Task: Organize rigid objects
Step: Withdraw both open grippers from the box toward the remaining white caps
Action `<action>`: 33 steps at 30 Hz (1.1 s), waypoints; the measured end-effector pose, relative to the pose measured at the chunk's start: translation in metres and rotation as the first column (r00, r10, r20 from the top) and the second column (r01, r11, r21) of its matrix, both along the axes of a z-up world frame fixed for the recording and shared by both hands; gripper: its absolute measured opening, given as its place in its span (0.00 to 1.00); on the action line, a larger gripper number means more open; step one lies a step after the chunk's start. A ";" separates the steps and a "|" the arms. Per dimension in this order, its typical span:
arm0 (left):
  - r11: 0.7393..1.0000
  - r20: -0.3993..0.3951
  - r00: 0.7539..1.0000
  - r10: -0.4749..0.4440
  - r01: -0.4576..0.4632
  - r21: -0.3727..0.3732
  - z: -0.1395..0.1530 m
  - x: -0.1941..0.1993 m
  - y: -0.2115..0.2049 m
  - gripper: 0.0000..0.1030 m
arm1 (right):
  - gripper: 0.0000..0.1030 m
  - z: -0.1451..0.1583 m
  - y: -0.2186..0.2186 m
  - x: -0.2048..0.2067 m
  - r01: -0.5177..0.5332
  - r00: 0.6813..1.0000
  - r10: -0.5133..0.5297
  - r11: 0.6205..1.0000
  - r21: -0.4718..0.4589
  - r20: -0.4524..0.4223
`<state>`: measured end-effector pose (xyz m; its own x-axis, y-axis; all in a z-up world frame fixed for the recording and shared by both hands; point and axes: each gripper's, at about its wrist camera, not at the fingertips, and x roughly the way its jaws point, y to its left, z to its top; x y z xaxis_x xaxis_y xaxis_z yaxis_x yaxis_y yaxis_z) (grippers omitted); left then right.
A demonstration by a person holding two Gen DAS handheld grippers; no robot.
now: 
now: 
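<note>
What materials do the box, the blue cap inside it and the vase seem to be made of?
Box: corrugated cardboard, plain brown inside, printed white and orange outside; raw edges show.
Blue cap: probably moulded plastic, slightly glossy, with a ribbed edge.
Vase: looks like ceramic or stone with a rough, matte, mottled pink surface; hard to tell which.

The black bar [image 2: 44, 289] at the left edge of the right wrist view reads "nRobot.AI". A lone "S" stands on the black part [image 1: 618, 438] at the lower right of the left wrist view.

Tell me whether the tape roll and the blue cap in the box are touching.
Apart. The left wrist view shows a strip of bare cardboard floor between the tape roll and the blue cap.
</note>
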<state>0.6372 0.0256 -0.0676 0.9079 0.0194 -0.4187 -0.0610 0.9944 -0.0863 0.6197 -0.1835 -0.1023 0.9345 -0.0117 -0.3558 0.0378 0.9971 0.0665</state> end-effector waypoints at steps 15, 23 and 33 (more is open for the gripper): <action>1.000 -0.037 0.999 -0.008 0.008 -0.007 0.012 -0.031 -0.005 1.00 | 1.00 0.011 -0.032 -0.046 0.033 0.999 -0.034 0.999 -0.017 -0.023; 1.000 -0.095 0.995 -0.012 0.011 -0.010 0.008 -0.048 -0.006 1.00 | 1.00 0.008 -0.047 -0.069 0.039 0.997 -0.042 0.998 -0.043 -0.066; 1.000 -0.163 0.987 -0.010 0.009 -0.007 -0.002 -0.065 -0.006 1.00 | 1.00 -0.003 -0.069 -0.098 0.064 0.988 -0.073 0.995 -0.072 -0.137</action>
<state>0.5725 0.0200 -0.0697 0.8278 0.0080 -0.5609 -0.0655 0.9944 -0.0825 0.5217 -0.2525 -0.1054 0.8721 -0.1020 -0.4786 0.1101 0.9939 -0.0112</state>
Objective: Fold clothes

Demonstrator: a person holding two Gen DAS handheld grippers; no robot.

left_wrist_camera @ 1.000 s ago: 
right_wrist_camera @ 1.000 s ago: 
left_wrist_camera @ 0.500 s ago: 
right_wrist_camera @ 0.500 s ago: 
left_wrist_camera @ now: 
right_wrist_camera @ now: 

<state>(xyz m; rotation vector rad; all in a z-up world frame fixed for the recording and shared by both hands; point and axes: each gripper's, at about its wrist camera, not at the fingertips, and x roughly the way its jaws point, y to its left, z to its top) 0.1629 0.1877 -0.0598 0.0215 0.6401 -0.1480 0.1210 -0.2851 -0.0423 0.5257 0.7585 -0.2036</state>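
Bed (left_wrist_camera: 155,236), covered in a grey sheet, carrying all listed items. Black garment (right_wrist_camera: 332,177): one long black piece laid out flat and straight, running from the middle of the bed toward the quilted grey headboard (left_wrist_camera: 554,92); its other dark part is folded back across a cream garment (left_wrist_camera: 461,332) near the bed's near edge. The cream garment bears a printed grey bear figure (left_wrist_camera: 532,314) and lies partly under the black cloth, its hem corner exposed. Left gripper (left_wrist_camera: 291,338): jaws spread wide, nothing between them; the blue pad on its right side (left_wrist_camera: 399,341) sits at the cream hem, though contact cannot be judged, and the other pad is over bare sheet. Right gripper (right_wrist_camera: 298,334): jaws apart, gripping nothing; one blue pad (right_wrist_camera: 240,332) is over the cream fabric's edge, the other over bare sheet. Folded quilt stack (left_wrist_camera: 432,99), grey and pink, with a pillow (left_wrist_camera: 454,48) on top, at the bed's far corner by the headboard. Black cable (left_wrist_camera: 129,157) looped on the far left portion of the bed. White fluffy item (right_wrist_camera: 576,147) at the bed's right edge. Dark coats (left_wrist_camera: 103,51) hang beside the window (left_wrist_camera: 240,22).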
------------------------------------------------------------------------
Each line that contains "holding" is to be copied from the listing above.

A demonstration by a person holding two Gen DAS handheld grippers; no robot.
Demonstrator: a person holding two Gen DAS handheld grippers; no robot.

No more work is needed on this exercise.